Обвел я их взглядом — интересно мне было, как они прореагируют на весть о смерти Есина, все-таки им он был свой человек. А они никак не отреагировали — то ли горбун дисциплину такую здесь навел, то ли им наплевать было на Есина. Застрелили — застрелили, и черт с ним.
Все жрал, никак остановиться не мог Лошак. Убийца Тягунов, не обращая на нас внимания, сам с собой карточные фокусы разыгрывал. Чугунная Рожа приладился за столом оружие чистить: пушка у него была хорошая — револьвер «лефоше», я такой уже видел, хитрая это штука, в ней, помимо ствола, есть нож, а ручкой как кастетом можно работать. Аня сидела, сгорбившись, постарев сразу, и тоненько дрожали у нее ноздри, и пальцы тряслись, и я подумал, что она, наверное, кокаином балуется. Бабка-вурдалачка недвижимо подпирала стену и неотрывно на меня глазела, а Промокашка брал из вазочки куски сахару, клал их на ладонь и ловким щелчком забрасывал в рот, и, когда он ловил белые куски вытянутыми губами, походил он сильно на дрессированную дворнягу. А горбун гладил своего кролика, поглядывал на меня красными глазками прищуренными. И только Левченко как будто здесь отсутствовал.
— А что же нам велел передать Фокс? — вступил в игру горбун.
— Вам он ничего не велел мне передавать. Он мне посулил денег, если я разыщу его бабу и скажу ей, что надо делать. А уж это ее усмотрение — меня сюда заволакивать...
— И что же надо делать? Что тебе Фокс сказал?
— Спасать его он велел.
— Как же это я его спасу? Петровку на приступ брать пойду?
— Этого я не знаю. Я только могу сказать, что он задумал.
— Ну-ну, говори...
— Вчера вечером он следователю сказал, что хочет сознаться в ограблении магазина, где сторожа стукнули...
— Зачем?
— По закону его должны — так Фокс говорит — вывезти на место преступления, чтобы он там показал, как все происходило. Поскольку он ни на что больше не колется, они сразу же ухватились за его признание — им там все, мол, надо задокументировать, снять его на фотографии, чтобы он потом не вздумал отказаться... При нем же по телефону договорились на завтра.
— Ну это я понял — дальше-то что?
— А дальше он такое суждение имел: пока он на Петровке, повезет его не тюремный конвой, а опергруппа со следователем. И на месте их там должно быть три-четыре человека, ну, пять от силы, не больше. Магазин для такого дела обязательно закроют. Это для вас сигнал будет — как среди дня запрут магазин, значит, должны и его привезти туда вскоре. Он мне сказал, что продумал все до тонкости, каждую детальку обмозговал...

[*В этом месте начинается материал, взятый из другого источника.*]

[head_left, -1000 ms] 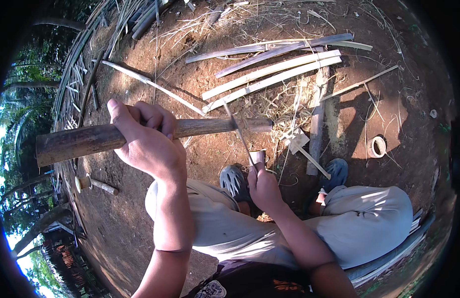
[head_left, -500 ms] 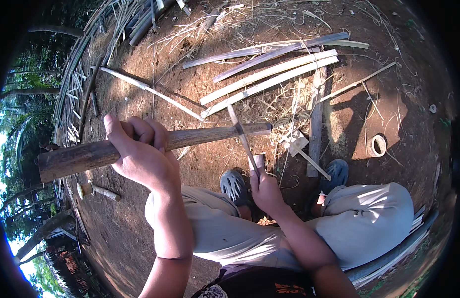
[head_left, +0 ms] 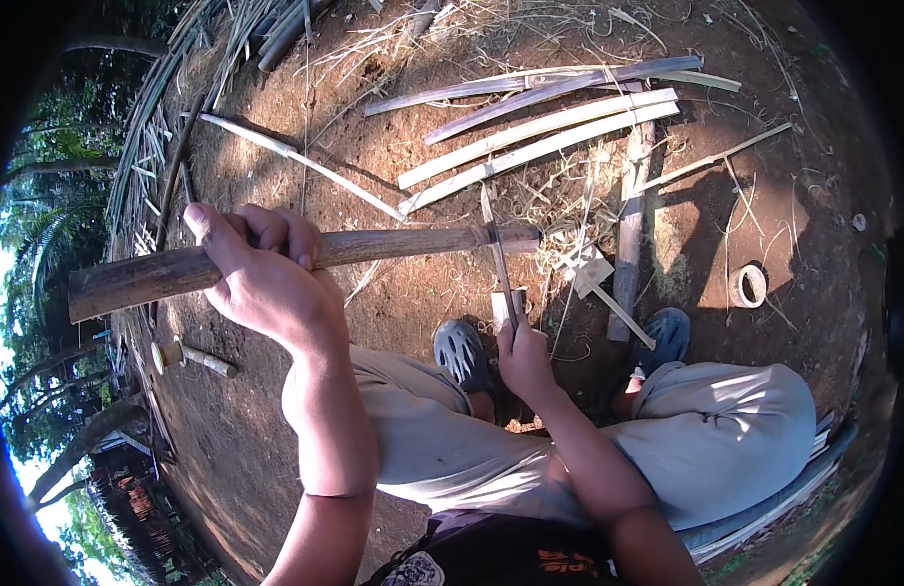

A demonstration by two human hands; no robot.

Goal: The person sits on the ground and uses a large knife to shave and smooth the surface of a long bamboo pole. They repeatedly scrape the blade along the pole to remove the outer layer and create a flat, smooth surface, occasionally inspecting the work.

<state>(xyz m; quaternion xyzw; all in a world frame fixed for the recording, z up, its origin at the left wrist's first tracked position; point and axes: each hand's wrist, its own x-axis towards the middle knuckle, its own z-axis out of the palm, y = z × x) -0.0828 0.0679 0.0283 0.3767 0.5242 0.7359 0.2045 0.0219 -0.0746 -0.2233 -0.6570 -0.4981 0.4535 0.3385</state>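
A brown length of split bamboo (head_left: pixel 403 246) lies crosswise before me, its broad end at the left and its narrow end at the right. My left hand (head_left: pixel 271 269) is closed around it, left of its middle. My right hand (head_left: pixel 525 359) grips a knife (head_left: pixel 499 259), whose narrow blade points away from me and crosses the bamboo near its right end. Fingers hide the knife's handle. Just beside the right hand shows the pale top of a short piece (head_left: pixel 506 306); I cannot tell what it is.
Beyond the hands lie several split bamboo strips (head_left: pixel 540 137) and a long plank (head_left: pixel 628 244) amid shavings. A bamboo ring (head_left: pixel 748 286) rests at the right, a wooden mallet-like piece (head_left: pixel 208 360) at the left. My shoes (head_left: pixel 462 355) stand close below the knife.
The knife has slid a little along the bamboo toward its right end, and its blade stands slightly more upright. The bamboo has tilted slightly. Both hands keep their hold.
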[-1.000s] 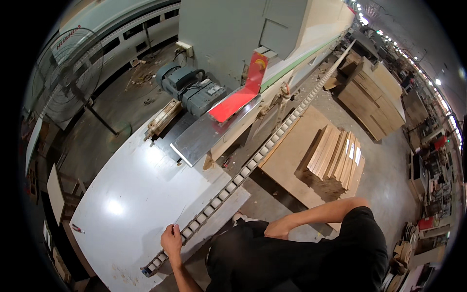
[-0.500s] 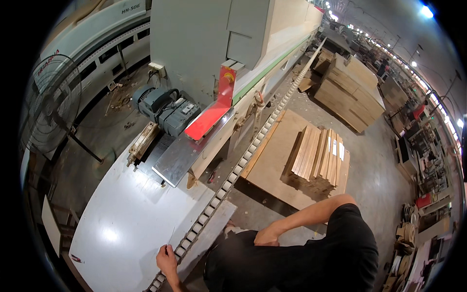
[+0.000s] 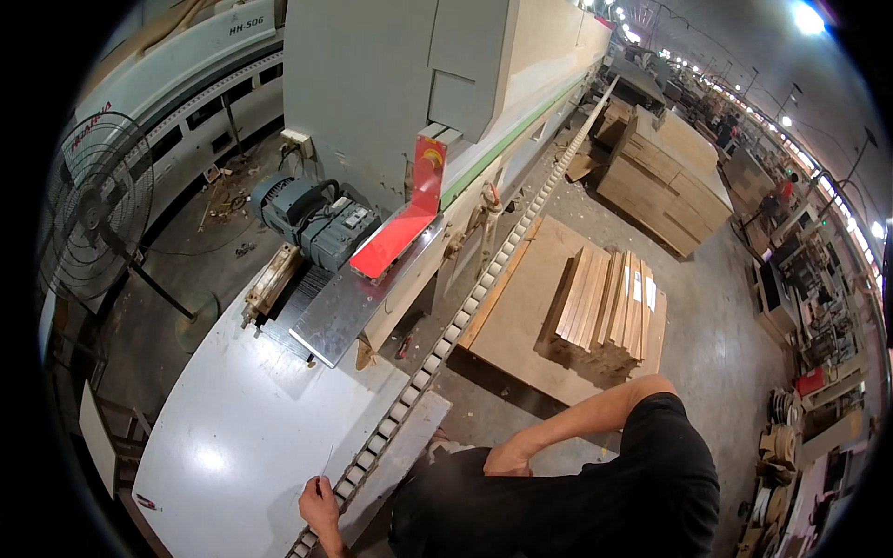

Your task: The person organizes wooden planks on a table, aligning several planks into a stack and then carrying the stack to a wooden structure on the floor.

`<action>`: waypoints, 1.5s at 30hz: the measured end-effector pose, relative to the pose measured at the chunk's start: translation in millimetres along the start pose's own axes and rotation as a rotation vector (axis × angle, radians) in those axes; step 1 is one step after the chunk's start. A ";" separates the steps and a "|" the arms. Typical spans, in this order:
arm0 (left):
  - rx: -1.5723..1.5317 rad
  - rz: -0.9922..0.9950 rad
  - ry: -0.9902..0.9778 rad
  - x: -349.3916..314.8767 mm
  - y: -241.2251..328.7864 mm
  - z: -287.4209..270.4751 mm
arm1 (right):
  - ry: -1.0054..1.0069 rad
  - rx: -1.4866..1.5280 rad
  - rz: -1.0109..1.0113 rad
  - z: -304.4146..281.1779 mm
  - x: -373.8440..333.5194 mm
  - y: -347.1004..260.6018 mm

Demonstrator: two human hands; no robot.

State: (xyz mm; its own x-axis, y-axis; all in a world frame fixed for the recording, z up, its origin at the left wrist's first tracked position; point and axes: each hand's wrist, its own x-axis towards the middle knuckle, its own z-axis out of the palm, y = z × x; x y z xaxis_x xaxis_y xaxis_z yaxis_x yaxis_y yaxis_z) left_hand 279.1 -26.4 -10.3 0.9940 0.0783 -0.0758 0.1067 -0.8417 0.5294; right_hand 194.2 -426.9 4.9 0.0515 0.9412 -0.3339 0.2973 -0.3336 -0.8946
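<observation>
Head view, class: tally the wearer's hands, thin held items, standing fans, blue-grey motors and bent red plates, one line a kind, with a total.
Hands: 2 (left hand, right hand)
Thin held item: 1
Standing fan: 1
Blue-grey motor: 1
Bent red plate: 1
Total: 6

A plain black shirt [image 3: 558,511] spans five o'clock. At four o'clock its short sleeve [image 3: 670,446], black too, ends near the elbow [image 3: 657,383], leaving the right forearm [image 3: 581,425] bare. The right hand [image 3: 507,459], toward five o'clock, and left hand [image 3: 319,507], at seven, are bare.
</observation>
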 end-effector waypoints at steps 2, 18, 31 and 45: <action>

— Он, гад, лучше бы раньше мозговал, как псам в руки не даваться, — буркнул сердито горбун.
— Это я не знаю, я говорю то, чего он мне велел передать. Значит, план у него такой: введут его в магазин и дверь изнутри прикроют, а вы в это время тем же макаром, что в прошлый раз, войдете через подвал в подсобку. Машина должна на пустыре за магазин отчалиться. Когда он с операми спустится в подсобку, вы их там всех переколете и спокойно черным ходом наружу выйдете. Вот и вся его задумка. Сил, он сказал, наверняка хватит, потому что главное в этом деле — неожиданность...
Тишина наступила гробовая, и я даже забыл на минуту про Левченко, а ведь я его вместе со всеми приглашал в засаду — на смерть. И он-то с моим планом вряд ли согласится. Но это от меня уже не зависело, я сделал все, что мог.
Все молчали и смотрели на горбуна, и мгновения эти были бесконечны.
— Толково придумано, — сказал наконец убийца Тягунов. Ему, наверное, казалось несложным заколоть трех-четырех оперативников.
— «Толково»! «Толково»! — заорал, передразнивая его, горбун, и белые десны его обнажились в жутком оскале. — У них тоже пушки имеются! Половину наших укокать там могут...
— Риск — благородное дело, — спокойно сказал Тягунов. — Нас ведь где-то обязательно укокают...
— Типун тебе на язык, холера одноглазая! — крикнул горбун. — Перекокают от глупости вашей! Кабы слушали меня, дуроломы безмозглые, жили бы как у Христа за пазухой!